5

I use Tensorflow for deep learning work, but I was interested in some of the features of Julia for ML. Now in Tensorflow, there is a clear standard that protocol buffers--meaning TFRecords format is the best way to load sizable datasets to the GPUs for model training. I have been reading the Flux, KNET, documentation as well as other forum posts looking to see if there is any particular recommendation on the most efficient data format. But I have not found one.

My question is, is there a recommended data format for the Julia ML libraries to facilitate training? In other words, are there any clear dataset formats that I should avoid because of bad performance?

Now, I know that there is a Protobuf.jl library so users can still use protocol buffers. I was planning to use protocol buffers for now, since I can then use the same data format for Tensorflow and Julia. However, I also found this interesting Reddit post about how the user is not using protocol buffers and just using straight Julia Vectors.
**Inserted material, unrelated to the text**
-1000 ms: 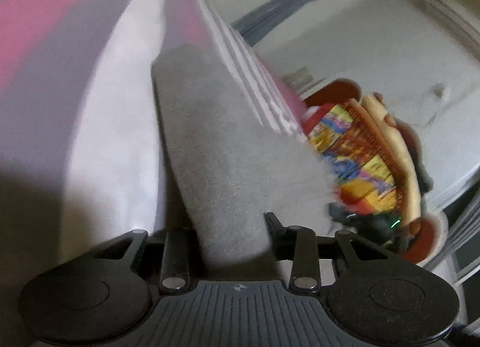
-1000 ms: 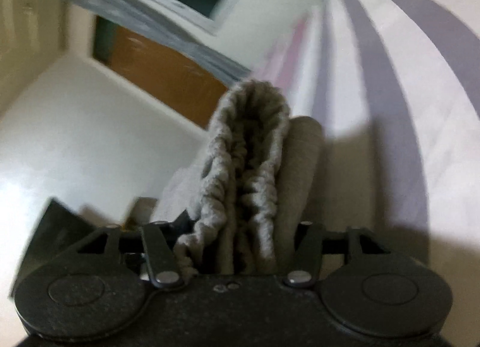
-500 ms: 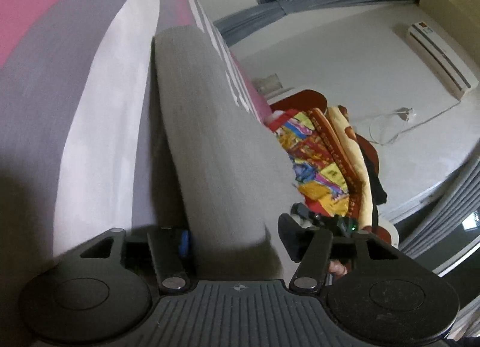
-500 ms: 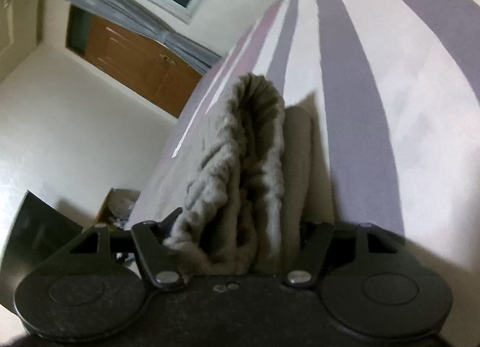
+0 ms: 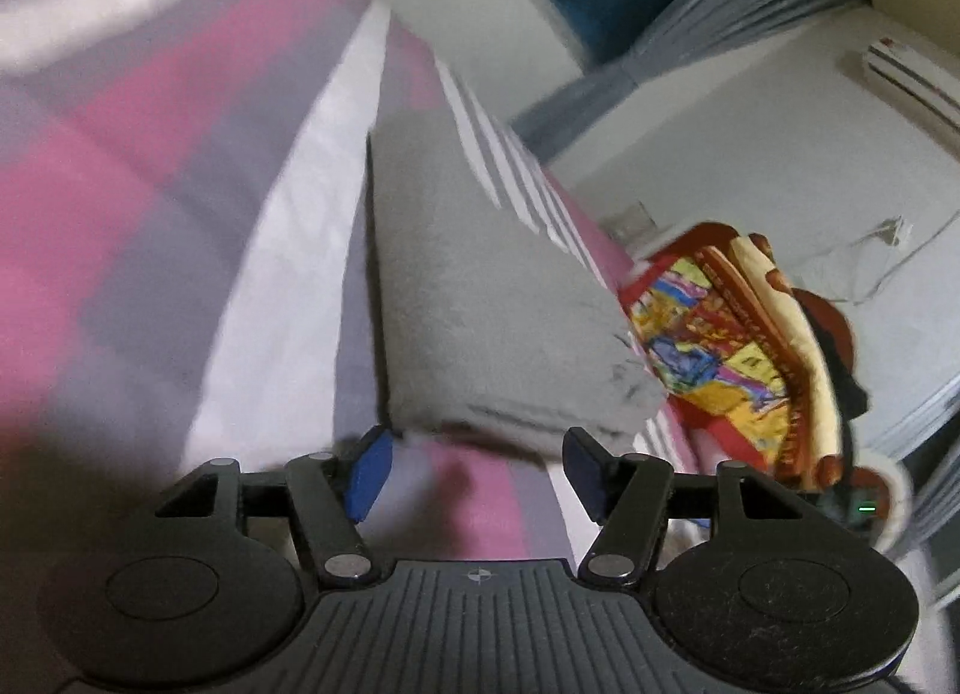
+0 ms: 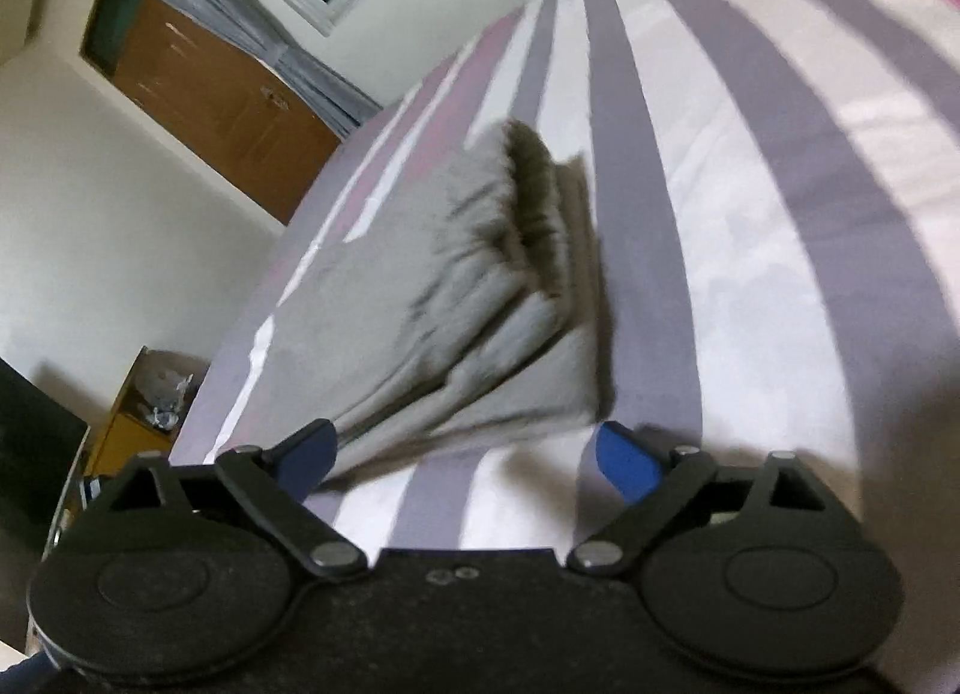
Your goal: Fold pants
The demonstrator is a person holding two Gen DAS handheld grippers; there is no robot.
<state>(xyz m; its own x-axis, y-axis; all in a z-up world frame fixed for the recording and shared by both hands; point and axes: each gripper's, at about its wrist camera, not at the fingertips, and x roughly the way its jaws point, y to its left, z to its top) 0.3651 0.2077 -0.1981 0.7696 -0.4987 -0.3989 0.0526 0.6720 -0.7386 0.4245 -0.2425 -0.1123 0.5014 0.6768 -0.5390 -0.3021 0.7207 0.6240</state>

https://www.reddit.com/r/MachineLearning/comments/994dl7/d_hows_julia_language_mit_for_ml/

I get that the Julia ML libraries are likely data storage format agnostic. Meaning that no matter what format in which the data is stored, the data gets decoded to some sort of vector or matrix format anyway. So in that case I can use whatever format. But just wanted to make sure I did not miss anything in the documentation or such about problems or low performance due to using the wrong data storage format.

logankilpatrick
  • 13,148
  • 7
  • 44
  • 125
krishnab
  • 9,270
  • 12
  • 66
  • 123

1 Answers1

1

For in-memory use just use arrays and vectors. They're just big contiguous lumps of memory with some metadata. You can't really get any better than that.

For serializing to another Julia process, Julia will handle that for you and use the stdlib Serialization module.

For serializing to disk you should either Just use Serialization.serialize (possibly compressed) or, if you think you might need to read from another program or if you think you'll change Julia version before you're done with the data you can use BSON.jl or Feather.jl.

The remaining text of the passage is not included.